Parlando della pace come metodo, obbligazione per tutti i cristiani, dobbiamo pensare al messaggio annuale di Giovanni Paolo II per il primo gennaio e soprattutto al gesto spettacolare del 27 ottobre ‘86 ad Assisi, il grande appuntamento delle religioni per la pace, l’incontro mondiale realizzato grazie all’appello e sotto la presidenza del Papa(9). Ventuno delegazioni non cristiane, ventisette delegazioni cristiane, hanno pregato innanzitutto separatamente, poi in comunione per la pace nel mondo. Nel discorso di chiusura alla Basilica di San Francesco, Giovanni Paolo II diceva: "Non vi è pace senza una determinazione instancabile a realizzare la pace. La pace attende i suoi profeti. La pace attende i suoi costruttori, la pace è un cantiere aperto". Assisi ‘86 ha permesso ai cristiani e ai non cristiani di pregare assieme per la pace, di capire meglio la forza incalcolabile che il dialogo interreligioso rappresenta per la pace.
IV. Conclusioni
Al momento del conflitto nel Golfo, in Francia intellettuali ebrei, musulmani e cristiani hanno pubblicato un libro di 583 pagine dal titolo: Les religions et la guerre(10) cui hanno contribuito ventun autori cristiani, ebrei e musulmani. Essi hanno cercato di far prendere coscienza del problema della guerra e della pace nell’ottica dei tre grandi momoteismi. L’articolo del prof. René Coste di Tolosa mostra che nel Vecchio Testamento la pace è basata sul diritto e la giustizia (Is 9, 6) e che è presentata come il dono messianico per eccellenza. Nel Nuovo Testamento si tratta del concetto "Pace di Cristo" la cui espressione più forte si trova in Ef 6, 15: "State perciò ritti essendovi cinti la vita con la verità e rivestendo la corazza della giustizia calzando i piedi con la prontezza del Vangelo della pace". Con linguaggio militare San Paolo invita i cristiani a formare un esercito di "evangelizzatori della pace". Per la Chiesa l’evangelizzazione della pace è al centro della evangelizzazione. È a partire da questi dati basilari che i cristiani devono riflettere ed avviare un dialogo costruttivo con ebrei e musulmani, ma anche con le altre religioni del mondo.
NOTE
(1) Claudio Monti (éd.), Il libro del Meeting ‘88. Cercatori di Infinito, costruttori di Storia, Rimini, Meeting per l’amicizia, 1988.

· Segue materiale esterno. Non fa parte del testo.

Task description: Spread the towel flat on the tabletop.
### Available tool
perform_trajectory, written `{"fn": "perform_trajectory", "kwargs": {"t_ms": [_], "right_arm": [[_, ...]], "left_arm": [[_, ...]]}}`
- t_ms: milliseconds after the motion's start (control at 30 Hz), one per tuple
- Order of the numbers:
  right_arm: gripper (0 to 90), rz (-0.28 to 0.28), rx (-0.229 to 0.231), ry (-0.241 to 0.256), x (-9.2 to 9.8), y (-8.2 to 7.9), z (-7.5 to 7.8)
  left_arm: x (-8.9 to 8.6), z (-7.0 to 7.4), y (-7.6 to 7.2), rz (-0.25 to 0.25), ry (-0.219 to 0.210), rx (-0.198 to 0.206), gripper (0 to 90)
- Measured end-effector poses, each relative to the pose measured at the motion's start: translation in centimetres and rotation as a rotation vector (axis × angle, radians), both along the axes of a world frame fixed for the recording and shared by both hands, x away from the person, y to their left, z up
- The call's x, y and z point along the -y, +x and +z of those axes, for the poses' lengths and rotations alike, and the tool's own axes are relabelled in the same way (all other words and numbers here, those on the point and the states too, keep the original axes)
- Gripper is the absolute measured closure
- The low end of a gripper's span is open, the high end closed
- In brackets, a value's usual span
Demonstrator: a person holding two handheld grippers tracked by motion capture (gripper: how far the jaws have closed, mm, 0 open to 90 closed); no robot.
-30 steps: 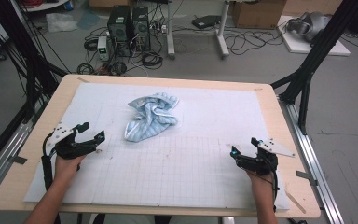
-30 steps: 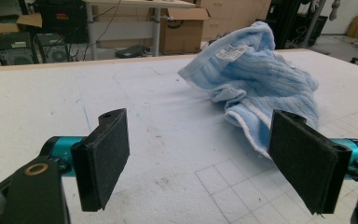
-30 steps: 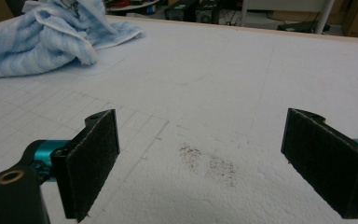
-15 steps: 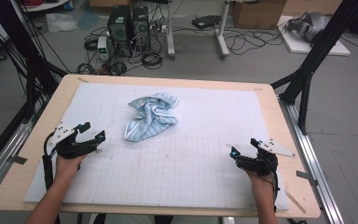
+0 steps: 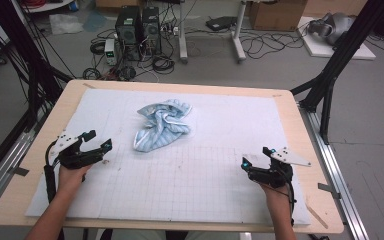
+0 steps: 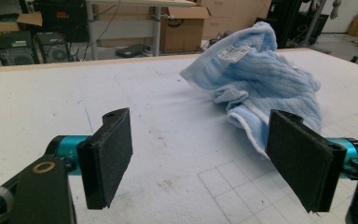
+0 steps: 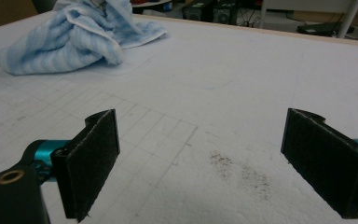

(2) Nicolas de Cuse. Concordance catholique, Sherbrooke, Centre d’études de la Renaissance, 1977.
(3) Nicolas de Cuse. La paix de la foi, Sherbrooke, Centre d’études de la Renaissance, 1977. Edizione italiana, Jaca Book, 1991.
(4) Nicolas de Cusa. De la docte ignorance, Paris, PUF, 1930, Paris, Editions de la Maisnie, 1979.
(5) M. de Gandillac (éd.), Oeuvres complètes du Pseudo-Denys l’aréopagite, Paris, Aubier, 1943, 1989.
(6) Nicolas de Cuse. Le Tableau ou la vision de Dieu, Int. et trad. par Agnès Minazzoli, Paris, Cerf, 1986.
(7) Nicolas de Cuse. Trois traités sur la docte ignorance et la coïncidence des opposés, tr. et int. par Fr. Bertin, Paris, Cerf, 1991.
(8) Emma Neri, Il libro del Meeting ‘89, Rimini, Meeting, 1989.
(9) Paix aux hommes de bonne volonté. Les grandes religions au rendez-vous d’Assise, 27 octobre 1986, Paris, Centurion, 1986.
(10) P. Viaud (éd.), Les religions et la guerre, Paris, Cerf, 1991.